Texas Medicaid Hospice Program Form 3074

263), 21988 [30C] -————conduct a pilot program to improve access to health care for rural veterans (see H.R. 1741), 7321 [20AP] —conduct demonstration project to improve Veterans Health Administration business practices (see H.R. Europa 1400 Gold Crack here. 2988), 13275 [ZOIN] —continue mission of Kerrville, TX, medical center, including. Hospice Form 3071 and Form 3074 Physician Certification of Terminal Illness. Texas Medicaid Hospice Program. Form 3074 is used to capture the Medicaid. Fill Hospice Form 3074, download blank or editable online. Sign, fax and printable from PC, iPad, tablet or mobile with PDFfiller Instantly No software.

DADS issues a to inform Texas Medicaid Hospice providers of updates to the Form 3071, Individual Election/Cancellation/Update, and Form 3074, The Physician Certification of Terminal Illness, and the coinciding instructions for those forms. As a reminder, per Information Letter 14-50, effective July 1, 2014, Form 3071 and Form 3074 must be submitted electronically on the Texas Medicaid and Healthcare Partnership (TMHP) Long-Term Care (LTC) Portal. Paper forms will no longer be accepted by TMHP; however Hospice providers must continue to retain an original signed and dated Form 3071 and 3074 according to the instructions for these forms and the record retention requirements in Title 40 Texas Administrative Code (TAC), Chapter 49, Subchapter C, Section 49.307, Contracting for Community Care Services. Categories • (7) • (9) • (4) • (1) • (6) • (4) • (115) • (14) • (28) • (71) • (6) • (22) • (7) • (20) • (38) • (52) • (5) • (13) • (7) • (72) • (11) • (341) • (5) • (31) • (34) • (10) • (130) • (152) • (46) • (331) • (10) • (1) • (19) • (16) • (213) • (123) • (11) • (2) • (843) • (3) • (348) • (70) • (2) • (227) • (545) • (53) • (415) • (5) • (58) • (6) • (301) • (2) • (7) • (2) • (107) • (42) • (14) • (14) • (4) • (2) • (2) • (3) • (10) • (20) • (84) • (6) • (8) • (14) • (8) • (19) • (1) • (2) • (3) • (7) • (6).

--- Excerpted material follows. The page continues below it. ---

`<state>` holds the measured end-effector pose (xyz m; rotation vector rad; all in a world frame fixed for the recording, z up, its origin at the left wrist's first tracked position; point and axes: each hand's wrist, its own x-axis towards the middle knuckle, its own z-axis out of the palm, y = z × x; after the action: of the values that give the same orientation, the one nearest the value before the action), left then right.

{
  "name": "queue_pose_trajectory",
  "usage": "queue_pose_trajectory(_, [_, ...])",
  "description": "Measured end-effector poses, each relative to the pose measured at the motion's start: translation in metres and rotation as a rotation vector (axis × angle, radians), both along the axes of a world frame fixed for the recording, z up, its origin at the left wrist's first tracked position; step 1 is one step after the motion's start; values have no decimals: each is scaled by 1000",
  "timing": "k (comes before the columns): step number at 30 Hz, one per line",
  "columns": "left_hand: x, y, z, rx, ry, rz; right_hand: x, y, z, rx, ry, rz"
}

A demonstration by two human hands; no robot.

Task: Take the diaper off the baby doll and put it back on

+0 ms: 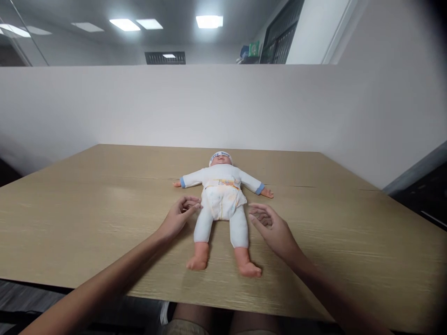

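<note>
A baby doll in white clothes with blue cuffs lies on its back, its feet toward me and its arms spread. Around its hips sits a white diaper with an orange-patterned waistband. On the left side of the diaper is my left hand, fingers loosely bent and thumb apart; its fingertips reach the hip, but I cannot tell if they touch. My right hand hovers just off the other hip, its fingers curved and thumb apart, holding nothing.
The doll lies on a wide wooden table whose near edge is just in front of my legs. Behind it stands a pale low wall with glass above. A dark object stands by the table's right side.
</note>
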<state>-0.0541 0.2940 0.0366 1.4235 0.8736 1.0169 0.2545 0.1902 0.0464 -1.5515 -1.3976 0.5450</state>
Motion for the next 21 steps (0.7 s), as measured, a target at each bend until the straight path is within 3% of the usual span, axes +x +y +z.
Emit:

(1) The signature and title of each licensed nurse or health care professional completing any section of the MDS assessment for Medicaid reimbursement; and (2) The section(s) and completion date(s) corresponding to the signature of the nurse or health care professional. (e) Each individual signing the signature section on the Basic Tracking Form is certifying that the information entered on the MDS assessment is accurate.

A facility that submits false or inaccurate in- formation is subject to sanctions under 371.1643 of this title (relating to Use of Sanctions). (f) If the nursing facility recipient is a hospice recipient, the nursing facility must comply with the requirements of 40 TAC 19.1926 (relating to Medicaid Hospice Services) and maintain in the recipient's clinical record, copies of the completed Texas Medicaid Hospice Program Recipient Election/Cancellation/Discharge Notice (Form 3071), and the DADS Medicaid/Medicare Hospice Program Physician Certification of Terminal Illness (Form 3074). (1) The nursing facility must acknowledge a recipient's ad- mission to hospice services on the Special Treatments, Procedures, and Programs section when completing an MDS full, comprehensive, or quarterly assessment. (2) An MDS assessment indicating that a recipient has elected hospice services will not be processed until the Texas Medicaid Hospice Program Recipient Election/Cancellation/Discharge Notice (Form 3071), and the DADS Medicaid/Medicare Hospice Program Physician Certification of Terminal Illness (Form 3074) are received by the Texas Medicaid Claims Administrator (MCA). (3) When a recipient is admitted to hospice and there has not been a significant change in condition, a significant change in status assessment does not have to be completed.